### Work request
From the first line of the data below, repeat each line exactly until you reach the line with "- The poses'"; include that line too.

(Records from a collection)
•••
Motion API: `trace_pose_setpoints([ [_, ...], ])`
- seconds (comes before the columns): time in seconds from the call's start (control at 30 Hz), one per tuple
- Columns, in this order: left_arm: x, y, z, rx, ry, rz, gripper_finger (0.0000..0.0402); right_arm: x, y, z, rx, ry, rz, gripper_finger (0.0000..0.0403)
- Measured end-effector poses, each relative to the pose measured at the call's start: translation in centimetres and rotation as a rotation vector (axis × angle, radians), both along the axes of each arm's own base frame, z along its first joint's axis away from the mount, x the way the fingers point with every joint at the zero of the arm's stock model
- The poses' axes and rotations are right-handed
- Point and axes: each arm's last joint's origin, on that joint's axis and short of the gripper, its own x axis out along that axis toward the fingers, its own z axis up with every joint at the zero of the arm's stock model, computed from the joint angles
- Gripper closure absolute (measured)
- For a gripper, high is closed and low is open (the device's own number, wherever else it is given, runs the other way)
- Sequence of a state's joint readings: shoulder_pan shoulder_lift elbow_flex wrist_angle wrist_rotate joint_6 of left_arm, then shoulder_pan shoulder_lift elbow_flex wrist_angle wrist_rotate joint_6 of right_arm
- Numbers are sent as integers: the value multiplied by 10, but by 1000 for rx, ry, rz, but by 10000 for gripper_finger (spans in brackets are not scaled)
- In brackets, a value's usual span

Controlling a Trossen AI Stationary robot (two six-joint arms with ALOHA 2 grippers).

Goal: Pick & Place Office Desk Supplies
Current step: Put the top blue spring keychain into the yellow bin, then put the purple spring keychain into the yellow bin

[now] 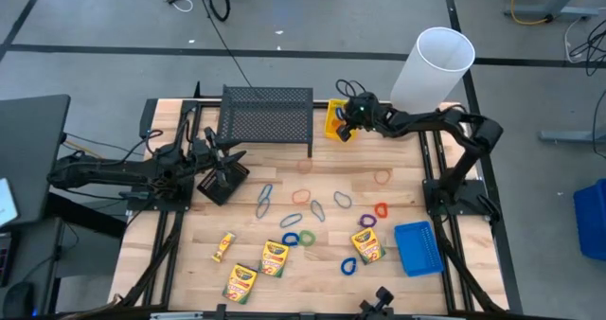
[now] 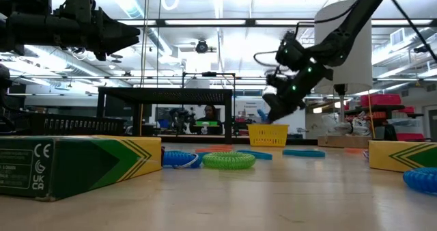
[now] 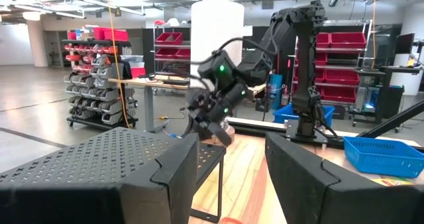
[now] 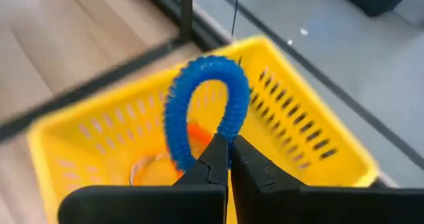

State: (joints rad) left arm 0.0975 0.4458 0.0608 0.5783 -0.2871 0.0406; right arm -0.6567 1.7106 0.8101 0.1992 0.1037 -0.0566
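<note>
The right gripper (image 4: 227, 159) pinches a blue coiled plastic loop (image 4: 202, 105) over the yellow slotted plastic bin (image 4: 311, 141) at the surface's far edge. It looks light and springy, best held at the coil. The left gripper (image 3: 228, 177) waits half-open, empty.

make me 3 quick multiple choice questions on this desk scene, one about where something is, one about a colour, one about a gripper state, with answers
1. Where does the blue bin sit in the high view?
A. under the black mesh rack
B. on the table's right side, near the front edge
C. on the floor

2. What colour is the loop held by the right gripper?
A. blue
B. orange
C. grey

3. How is the right gripper?
A. wide open, empty
B. out of sight
C. shut on the loop above the yellow bin

Answers:
1. B, the high view shows it on the wood beside a crayon box.
2. A, the right wrist view shows a blue coil between the fingers.
3. C, the fingers meet on the coil, with the bin's slotted walls below.
</note>
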Motion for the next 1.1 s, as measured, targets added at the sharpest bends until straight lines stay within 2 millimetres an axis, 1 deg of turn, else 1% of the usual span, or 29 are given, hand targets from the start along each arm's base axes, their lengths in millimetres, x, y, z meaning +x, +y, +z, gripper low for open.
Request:
trace_pose_setpoints([
  [0.17,0,0,0,0,0,0,221,2,-1,-15,36,22,16,401],
  [0.33,0,0,0,1,0,0,221,3,-2,-17,35,20,16,395],
  [0.63,0,0,0,3,1,1,221,4,-3,-15,31,-6,1,327],
  [0.97,0,0,0,3,2,1,221,5,-4,-14,18,-19,2,266],
  [1.1,0,0,0,3,2,1,221,6,-5,-11,-7,-48,2,248],
])
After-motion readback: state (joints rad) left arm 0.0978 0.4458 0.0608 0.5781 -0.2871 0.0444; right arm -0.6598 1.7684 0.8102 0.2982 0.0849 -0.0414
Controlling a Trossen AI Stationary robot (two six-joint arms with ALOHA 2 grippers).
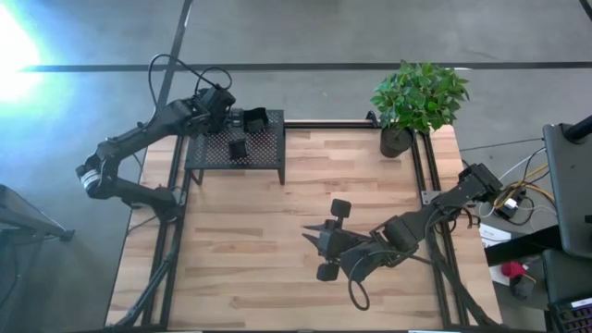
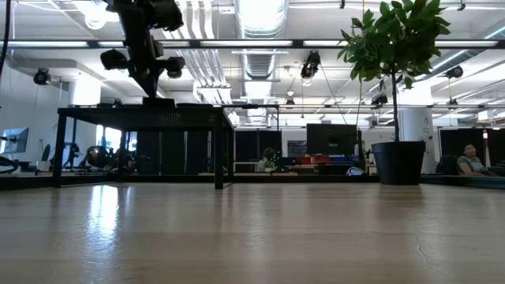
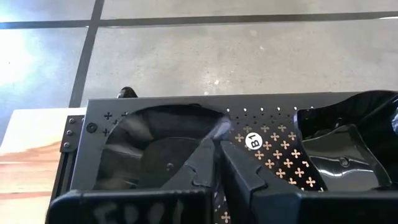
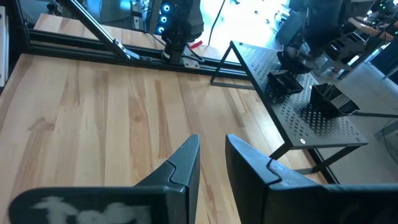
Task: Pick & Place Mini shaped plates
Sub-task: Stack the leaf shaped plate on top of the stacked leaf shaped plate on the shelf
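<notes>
Over stand (image 1: 242, 153), left claw (image 1: 225, 118).

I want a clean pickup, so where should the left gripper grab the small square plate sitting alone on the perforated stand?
Grip the square plate by two opposite raised rim edges, coming straight down: it lies flat and apart on the stand, so the left gripper probably can't get under it.
</notes>
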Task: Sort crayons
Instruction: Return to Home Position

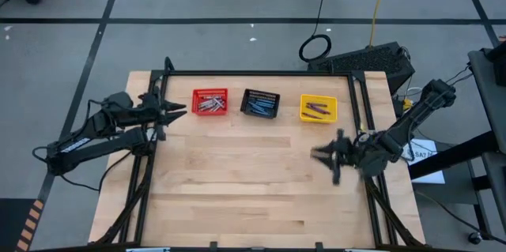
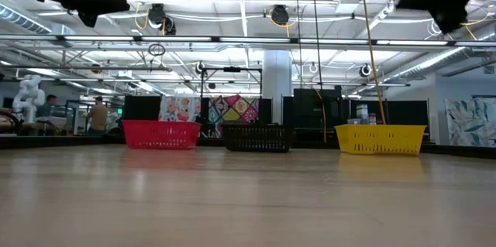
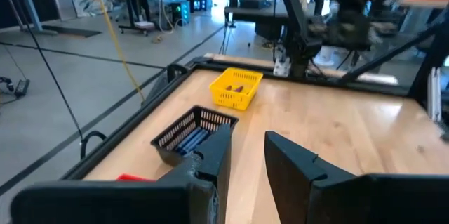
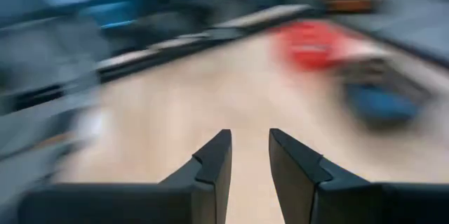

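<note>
High view, for your record: your left gripper (image 1: 175, 112) hovers at the left edge of the table (image 1: 237, 181), fingers parted with nothing between them. The red basket (image 2: 161, 134) sits just ahead of its tips, with the grey crayons (image 1: 209, 105) inside. Farther ahead of it, the black basket (image 2: 256, 137) holds the blue crayons (image 1: 259, 106). Your right gripper (image 1: 322, 155) hangs over the table's right side, fingers likewise parted and empty. The yellow basket (image 2: 380, 139), near and off to one side of its tips, holds the purple crayons (image 1: 316, 110).
</note>
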Controlling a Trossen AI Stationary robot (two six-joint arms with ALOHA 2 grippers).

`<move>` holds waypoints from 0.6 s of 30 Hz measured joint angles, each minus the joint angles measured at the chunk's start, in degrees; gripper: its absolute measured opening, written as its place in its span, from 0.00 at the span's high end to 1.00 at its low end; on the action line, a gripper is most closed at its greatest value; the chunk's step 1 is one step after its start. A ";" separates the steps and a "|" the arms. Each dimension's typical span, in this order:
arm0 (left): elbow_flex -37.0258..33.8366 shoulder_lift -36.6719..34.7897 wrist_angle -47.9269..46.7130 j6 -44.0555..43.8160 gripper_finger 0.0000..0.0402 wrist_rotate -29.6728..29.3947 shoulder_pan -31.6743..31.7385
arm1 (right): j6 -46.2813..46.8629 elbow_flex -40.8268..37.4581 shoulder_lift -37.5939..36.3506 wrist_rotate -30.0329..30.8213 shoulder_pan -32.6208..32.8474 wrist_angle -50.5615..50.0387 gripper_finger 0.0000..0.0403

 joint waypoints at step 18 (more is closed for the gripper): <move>-0.31 -0.42 6.09 0.28 0.77 10.03 0.00 | -38.20 -1.07 -7.80 -50.83 0.22 5.54 0.79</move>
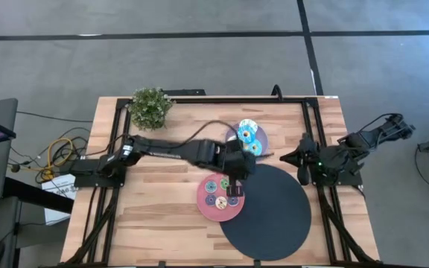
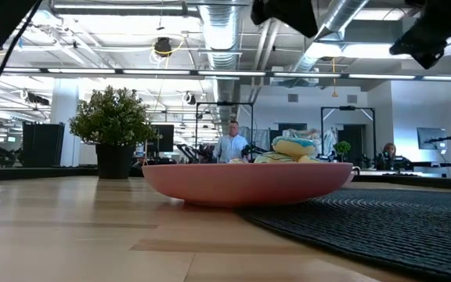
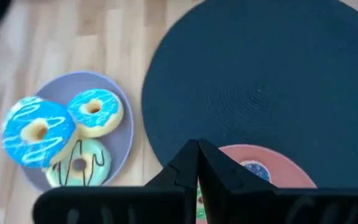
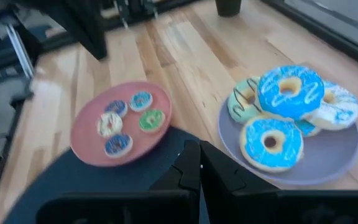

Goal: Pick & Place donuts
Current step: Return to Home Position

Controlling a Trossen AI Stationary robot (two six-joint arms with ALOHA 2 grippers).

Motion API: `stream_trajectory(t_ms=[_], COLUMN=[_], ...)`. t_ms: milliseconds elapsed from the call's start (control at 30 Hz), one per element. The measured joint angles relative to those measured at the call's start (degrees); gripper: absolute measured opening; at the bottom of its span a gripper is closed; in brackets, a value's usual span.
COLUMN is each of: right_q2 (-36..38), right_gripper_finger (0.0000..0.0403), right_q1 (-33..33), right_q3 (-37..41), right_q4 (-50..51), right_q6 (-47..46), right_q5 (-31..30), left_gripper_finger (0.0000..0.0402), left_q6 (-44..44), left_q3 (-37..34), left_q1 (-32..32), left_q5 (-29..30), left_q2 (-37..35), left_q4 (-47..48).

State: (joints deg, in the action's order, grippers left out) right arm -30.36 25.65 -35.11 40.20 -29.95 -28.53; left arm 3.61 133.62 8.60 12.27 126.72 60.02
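Donuts (image 4: 281, 90) are all plated: big blue and pale ones are heaped on the purple plate (image 4: 328, 163), small ones sit on the pink plate (image 4: 82, 134) at its 7 o'clock, lapping the black mat (image 1: 274, 216). Left gripper (image 3: 198, 152) hangs over the pink plate, clenched, empty. Right gripper (image 4: 199, 149), at the table's (image 1: 162, 216) 3 o'clock edge, is pinched closed too.

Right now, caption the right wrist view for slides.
Sorted: big donuts on the purple plate, small donuts on the pink plate.

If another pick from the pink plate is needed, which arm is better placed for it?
Left, probably. The left claw hangs shut right over the pink plate, while the right claw is parked off to the right, beside the black disc.
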Motion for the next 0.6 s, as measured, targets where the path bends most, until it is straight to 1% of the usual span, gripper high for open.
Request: stream_trajectory(t_ms=[133, 267, 400, 500, 600], right_q2=[-0.01, -0.01, -0.66, -2.0, -3.86], right_gripper_finger=[0.0, 0.0, 0.0, 0.0, 0.0], right_q1=[-1.23, -2.84, -4.07, -4.56, -4.55], right_q3=[0.0, 0.0, -0.02, -0.02, 0.0], right_q4=[-4.0, -6.89, -8.0, -7.78, -7.71], right_q6=[-0.02, -0.08, -3.38, -6.59, -9.1], right_q5=[-0.14, -0.14, -0.11, -0.09, -0.08], left_gripper_finger=[0.0, 0.0, 0.0, 0.0, 0.0], left_q6=[-5.01, -8.69, -11.03, -11.55, -12.19], left_q3=[0.0, -2.44, -9.28, -16.5, -26.7], left_q1=[-3.11, -4.97, -6.33, -6.83, -7.05], left_q5=[-9.05, -15.62, -21.88, -23.67, -24.05], left_q2=[0.0, -0.22, -0.73, -2.48, -6.74], left_q4=[2.41, 3.26, 0.93, -1.87, -8.01])
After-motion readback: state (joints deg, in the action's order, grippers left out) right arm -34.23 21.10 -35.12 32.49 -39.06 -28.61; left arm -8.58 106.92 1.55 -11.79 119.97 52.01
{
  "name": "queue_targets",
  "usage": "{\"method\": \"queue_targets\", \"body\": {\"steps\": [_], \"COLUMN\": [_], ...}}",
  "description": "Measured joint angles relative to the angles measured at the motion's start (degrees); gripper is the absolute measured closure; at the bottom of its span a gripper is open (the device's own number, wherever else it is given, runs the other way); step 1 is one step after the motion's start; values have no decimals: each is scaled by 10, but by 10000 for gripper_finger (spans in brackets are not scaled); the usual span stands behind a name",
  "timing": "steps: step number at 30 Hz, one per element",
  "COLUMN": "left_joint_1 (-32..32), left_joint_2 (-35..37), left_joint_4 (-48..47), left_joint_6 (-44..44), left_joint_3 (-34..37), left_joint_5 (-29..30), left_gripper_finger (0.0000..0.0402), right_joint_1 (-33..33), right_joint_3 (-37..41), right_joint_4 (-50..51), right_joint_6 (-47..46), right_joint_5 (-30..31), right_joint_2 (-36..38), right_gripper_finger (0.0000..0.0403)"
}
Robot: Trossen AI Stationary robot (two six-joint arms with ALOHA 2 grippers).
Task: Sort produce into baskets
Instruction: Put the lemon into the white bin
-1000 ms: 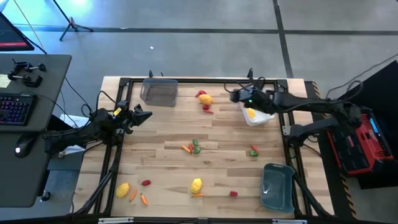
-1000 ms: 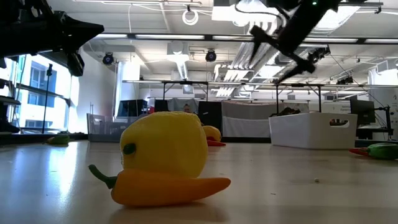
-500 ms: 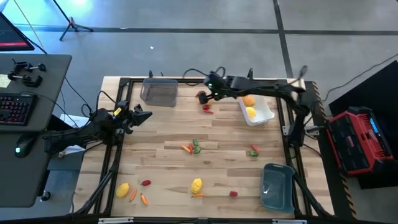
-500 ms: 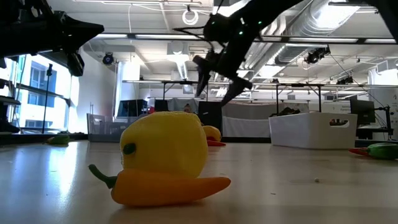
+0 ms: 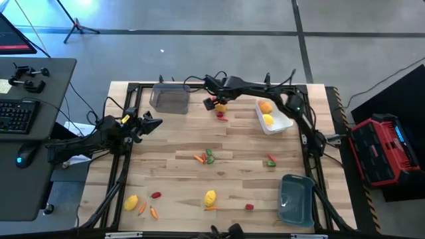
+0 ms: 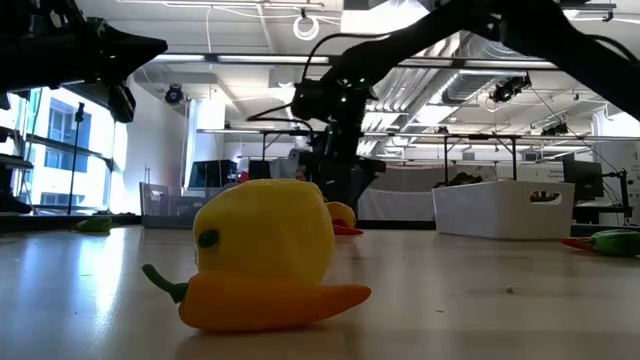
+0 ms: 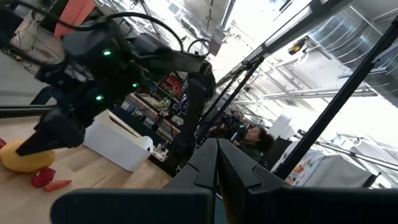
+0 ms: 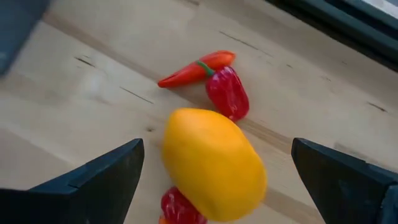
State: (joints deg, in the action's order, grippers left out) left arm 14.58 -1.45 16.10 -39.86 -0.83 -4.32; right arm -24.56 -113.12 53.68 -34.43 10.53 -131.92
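My right gripper point(image 5: 214, 103) is open at the table's far middle. Its fingers stand on either side of a yellow-orange fruit point(image 8: 214, 165) without touching it. A red pepper point(image 8: 227, 92) and a thin red-orange pepper point(image 8: 196, 70) lie just beyond the fruit. The white basket point(image 5: 282, 123) at the far right holds two orange fruits point(image 5: 266, 113). The clear grey basket point(image 5: 169, 98) stands at the far left and the blue-grey basket point(image 5: 297, 199) at the near right. My left gripper point(image 5: 154, 121) is shut and empty above the table's left side.
More produce lies loose on the table. Carrots and a green pepper point(image 5: 207, 157) are at the middle, and a red and green pepper point(image 5: 271, 160) is to the right. Yellow fruits point(image 5: 131, 202) point(image 5: 210, 197), carrots and red peppers lie along the near edge.
My right gripper has gone from above the white basket toward the table's left along the far edge. It has come down over the yellow-orange fruit at the far middle.
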Motion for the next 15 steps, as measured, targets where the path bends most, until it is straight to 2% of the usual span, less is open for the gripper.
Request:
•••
### Solution for this problem
Motion API: `trace_pose_setpoints([ [_, ...], ])`
- seconds (comes before the columns): time in seconds from the call's start (control at 30 Hz), one per tuple
- Columns, in this order: left_arm: x, y, z, rx, ry, rz, gripper_finger (0.0000..0.0402); right_arm: x, y, z, rx, ry, rz, gripper_finger (0.0000..0.0403)
- Measured end-effector poses, each relative to the pose measured at the call's start: translation in centimetres and rotation as a rotation vector (axis × angle, radians), both along the axes of each arm's own base frame, z along its first joint's axis away from the mount, x the way the fingers point with every joint at the zero of the arm's stock model
- The poses' axes and rotations are right-handed

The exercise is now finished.